**MATERIAL TO PROCESS:**
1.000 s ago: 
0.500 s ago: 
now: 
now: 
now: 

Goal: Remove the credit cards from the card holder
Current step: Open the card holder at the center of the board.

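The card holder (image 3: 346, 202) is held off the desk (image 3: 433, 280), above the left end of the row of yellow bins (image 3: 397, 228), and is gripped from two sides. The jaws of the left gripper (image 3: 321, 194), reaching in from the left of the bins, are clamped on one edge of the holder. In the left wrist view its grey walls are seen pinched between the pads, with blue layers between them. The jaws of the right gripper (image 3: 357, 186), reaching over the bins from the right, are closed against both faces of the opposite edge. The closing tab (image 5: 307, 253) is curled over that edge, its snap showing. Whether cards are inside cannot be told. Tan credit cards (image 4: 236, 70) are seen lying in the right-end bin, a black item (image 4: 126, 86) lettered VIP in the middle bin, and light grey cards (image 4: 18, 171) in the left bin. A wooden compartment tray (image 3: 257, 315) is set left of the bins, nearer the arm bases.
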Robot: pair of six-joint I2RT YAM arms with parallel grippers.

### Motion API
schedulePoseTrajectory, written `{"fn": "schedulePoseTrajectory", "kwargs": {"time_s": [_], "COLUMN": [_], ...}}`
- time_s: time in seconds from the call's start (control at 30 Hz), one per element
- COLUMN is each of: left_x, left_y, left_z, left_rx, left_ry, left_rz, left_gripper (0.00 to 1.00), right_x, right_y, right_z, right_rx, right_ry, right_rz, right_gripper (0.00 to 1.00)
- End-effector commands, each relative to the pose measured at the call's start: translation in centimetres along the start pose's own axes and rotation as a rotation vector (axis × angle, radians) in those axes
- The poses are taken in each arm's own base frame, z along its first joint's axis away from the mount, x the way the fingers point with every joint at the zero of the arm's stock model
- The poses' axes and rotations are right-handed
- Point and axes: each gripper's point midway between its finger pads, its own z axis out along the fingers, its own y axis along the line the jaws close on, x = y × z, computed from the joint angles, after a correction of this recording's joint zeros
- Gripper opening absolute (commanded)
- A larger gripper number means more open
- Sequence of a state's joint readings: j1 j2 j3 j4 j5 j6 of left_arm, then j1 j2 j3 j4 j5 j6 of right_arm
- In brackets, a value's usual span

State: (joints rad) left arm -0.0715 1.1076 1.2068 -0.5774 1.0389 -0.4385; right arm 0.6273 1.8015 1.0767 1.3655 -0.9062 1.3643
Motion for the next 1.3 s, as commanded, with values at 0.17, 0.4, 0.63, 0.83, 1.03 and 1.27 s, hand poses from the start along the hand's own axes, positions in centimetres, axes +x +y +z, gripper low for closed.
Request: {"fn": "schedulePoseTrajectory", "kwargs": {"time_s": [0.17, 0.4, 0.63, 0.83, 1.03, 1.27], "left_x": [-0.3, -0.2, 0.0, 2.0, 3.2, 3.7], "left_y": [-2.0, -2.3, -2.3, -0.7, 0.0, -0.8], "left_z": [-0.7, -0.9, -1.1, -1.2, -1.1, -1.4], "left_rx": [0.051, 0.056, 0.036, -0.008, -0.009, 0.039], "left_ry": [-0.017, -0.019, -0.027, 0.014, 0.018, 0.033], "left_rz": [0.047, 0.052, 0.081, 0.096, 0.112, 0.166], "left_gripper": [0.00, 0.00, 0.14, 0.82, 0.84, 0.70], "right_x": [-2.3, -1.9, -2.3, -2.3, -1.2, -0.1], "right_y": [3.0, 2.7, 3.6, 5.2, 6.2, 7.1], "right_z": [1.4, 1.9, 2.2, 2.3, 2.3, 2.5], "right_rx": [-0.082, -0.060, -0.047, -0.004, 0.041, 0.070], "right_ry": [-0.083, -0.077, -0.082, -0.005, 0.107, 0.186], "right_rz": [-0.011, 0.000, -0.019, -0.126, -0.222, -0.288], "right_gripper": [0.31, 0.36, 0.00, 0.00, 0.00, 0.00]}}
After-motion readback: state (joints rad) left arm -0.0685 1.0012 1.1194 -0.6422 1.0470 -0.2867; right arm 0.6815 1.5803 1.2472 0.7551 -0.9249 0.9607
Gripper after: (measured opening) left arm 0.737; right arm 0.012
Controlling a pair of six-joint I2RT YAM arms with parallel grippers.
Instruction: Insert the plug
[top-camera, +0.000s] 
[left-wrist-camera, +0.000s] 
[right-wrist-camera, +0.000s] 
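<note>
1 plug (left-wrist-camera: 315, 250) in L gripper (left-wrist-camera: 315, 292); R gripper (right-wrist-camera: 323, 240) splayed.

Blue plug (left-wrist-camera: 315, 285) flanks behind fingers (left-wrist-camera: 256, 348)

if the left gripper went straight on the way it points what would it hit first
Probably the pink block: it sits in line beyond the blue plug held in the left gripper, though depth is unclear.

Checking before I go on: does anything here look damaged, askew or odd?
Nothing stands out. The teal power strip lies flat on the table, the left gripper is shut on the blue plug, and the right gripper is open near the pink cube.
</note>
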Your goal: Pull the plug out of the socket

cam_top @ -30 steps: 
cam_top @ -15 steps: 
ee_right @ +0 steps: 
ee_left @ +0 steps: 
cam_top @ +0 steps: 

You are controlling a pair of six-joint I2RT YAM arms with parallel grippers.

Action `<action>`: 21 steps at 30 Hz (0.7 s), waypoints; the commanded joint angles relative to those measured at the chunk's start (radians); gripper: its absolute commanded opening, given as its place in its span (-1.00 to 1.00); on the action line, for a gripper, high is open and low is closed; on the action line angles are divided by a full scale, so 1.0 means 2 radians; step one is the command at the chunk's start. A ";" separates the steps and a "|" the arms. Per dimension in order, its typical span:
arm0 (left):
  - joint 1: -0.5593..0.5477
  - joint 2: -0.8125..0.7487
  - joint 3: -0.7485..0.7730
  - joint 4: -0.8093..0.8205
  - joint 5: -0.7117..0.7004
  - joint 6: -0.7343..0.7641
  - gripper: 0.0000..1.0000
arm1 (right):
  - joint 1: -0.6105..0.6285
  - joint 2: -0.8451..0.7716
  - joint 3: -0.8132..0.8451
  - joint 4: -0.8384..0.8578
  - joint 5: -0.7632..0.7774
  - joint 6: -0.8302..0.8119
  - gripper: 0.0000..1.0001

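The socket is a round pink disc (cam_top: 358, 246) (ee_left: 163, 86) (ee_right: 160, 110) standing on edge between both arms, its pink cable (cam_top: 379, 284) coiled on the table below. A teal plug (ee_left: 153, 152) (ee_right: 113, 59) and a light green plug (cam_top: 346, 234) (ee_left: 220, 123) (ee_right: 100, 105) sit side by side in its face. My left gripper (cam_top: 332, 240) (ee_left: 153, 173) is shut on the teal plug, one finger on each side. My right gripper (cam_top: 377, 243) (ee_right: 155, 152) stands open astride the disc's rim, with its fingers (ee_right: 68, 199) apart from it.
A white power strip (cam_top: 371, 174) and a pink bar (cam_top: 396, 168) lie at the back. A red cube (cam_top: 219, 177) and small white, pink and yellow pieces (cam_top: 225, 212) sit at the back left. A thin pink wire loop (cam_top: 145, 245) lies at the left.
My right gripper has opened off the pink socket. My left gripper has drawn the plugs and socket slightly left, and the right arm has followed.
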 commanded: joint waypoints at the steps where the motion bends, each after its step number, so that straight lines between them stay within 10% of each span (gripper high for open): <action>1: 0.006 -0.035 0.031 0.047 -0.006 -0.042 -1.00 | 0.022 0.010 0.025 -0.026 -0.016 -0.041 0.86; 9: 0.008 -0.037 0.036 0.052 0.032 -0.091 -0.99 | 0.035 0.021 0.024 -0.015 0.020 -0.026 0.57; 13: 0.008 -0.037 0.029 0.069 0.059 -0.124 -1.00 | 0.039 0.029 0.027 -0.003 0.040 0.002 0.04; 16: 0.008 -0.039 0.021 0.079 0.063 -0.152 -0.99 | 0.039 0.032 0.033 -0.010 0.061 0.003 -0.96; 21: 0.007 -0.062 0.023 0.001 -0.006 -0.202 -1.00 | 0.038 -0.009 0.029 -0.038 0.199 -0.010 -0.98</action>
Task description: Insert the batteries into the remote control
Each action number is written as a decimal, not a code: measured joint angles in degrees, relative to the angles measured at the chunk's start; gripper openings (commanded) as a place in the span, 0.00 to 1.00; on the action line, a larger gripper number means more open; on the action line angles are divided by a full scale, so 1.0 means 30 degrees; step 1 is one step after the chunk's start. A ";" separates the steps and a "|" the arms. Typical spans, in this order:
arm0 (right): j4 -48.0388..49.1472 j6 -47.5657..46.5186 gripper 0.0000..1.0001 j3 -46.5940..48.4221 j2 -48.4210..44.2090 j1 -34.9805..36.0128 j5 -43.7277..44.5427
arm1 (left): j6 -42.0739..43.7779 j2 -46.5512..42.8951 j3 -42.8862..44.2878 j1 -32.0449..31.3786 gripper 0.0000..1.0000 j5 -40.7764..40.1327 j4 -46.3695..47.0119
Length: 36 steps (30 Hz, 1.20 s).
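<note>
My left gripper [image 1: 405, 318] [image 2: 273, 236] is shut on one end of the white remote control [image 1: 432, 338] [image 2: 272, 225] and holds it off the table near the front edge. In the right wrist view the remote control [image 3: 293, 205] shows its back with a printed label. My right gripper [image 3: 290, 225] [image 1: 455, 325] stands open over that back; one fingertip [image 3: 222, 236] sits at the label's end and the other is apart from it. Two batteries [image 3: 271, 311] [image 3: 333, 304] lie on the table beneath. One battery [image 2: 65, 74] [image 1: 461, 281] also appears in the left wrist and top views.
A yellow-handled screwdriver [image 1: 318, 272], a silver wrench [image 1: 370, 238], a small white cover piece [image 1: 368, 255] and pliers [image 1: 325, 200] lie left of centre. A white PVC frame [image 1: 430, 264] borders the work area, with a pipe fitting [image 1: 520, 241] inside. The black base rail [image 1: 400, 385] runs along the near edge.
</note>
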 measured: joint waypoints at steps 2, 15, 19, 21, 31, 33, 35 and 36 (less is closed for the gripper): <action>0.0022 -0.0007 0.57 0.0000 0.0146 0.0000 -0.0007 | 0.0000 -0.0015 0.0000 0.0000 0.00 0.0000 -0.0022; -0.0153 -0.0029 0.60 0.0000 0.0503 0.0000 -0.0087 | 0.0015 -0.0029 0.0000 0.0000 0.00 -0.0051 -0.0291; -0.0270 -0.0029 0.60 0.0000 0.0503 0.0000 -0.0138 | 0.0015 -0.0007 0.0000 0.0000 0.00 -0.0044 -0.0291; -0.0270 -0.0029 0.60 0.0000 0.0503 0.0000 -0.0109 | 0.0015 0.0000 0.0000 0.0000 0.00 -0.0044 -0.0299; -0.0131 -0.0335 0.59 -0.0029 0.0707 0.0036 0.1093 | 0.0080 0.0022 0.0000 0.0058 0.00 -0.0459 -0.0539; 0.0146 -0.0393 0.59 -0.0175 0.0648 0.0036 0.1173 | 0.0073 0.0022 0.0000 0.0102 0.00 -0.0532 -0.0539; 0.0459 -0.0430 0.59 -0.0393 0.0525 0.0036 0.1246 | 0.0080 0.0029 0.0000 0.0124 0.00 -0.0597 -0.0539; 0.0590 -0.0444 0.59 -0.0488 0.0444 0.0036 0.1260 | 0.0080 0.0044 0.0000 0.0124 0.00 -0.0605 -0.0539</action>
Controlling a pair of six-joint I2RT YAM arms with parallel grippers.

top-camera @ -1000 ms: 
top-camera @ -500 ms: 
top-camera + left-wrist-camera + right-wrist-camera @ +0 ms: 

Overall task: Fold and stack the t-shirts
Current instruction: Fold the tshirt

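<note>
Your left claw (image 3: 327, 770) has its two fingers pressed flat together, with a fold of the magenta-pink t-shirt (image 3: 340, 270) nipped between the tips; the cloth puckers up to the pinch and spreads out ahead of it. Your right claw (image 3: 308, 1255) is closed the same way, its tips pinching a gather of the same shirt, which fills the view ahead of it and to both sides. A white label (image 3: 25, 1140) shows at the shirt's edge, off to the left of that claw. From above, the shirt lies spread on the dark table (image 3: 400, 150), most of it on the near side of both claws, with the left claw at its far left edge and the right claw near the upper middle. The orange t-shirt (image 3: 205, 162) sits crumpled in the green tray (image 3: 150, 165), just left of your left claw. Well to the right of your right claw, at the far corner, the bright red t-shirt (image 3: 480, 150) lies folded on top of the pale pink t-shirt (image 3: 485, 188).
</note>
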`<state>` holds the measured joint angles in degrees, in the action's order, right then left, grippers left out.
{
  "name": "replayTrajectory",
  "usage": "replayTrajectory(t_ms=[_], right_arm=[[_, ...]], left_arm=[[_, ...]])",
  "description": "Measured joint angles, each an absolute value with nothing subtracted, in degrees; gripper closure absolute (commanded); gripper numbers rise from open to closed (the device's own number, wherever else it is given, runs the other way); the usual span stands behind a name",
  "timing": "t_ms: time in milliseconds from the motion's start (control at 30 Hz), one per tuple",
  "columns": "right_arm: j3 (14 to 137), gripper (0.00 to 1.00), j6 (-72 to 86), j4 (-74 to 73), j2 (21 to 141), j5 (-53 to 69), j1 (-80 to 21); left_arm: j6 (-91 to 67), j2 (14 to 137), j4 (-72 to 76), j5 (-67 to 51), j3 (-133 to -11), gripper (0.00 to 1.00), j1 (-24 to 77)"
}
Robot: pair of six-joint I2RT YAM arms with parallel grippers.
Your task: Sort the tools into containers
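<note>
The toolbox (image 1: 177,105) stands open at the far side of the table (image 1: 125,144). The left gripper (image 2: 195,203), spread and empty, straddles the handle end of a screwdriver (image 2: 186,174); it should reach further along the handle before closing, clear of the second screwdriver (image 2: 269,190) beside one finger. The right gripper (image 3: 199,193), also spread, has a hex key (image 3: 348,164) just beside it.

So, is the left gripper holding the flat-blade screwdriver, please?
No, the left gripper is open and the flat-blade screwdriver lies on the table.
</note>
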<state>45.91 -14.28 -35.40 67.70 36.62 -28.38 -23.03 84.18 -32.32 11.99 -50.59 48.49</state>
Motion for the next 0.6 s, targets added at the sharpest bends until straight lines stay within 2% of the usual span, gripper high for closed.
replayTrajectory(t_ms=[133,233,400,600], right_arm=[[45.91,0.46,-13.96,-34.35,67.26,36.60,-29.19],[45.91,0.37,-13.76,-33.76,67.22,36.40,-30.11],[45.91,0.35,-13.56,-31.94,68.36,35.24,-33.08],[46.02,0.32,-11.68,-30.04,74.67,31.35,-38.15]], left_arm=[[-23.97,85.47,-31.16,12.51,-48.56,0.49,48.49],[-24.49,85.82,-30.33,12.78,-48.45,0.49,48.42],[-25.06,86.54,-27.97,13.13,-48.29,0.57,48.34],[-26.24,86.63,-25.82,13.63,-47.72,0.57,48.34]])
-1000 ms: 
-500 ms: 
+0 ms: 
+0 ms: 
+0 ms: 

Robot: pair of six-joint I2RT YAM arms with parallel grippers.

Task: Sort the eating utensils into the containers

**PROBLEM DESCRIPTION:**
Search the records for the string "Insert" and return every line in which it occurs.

**PROBLEM SOLUTION:**
Instruction: Insert the plug
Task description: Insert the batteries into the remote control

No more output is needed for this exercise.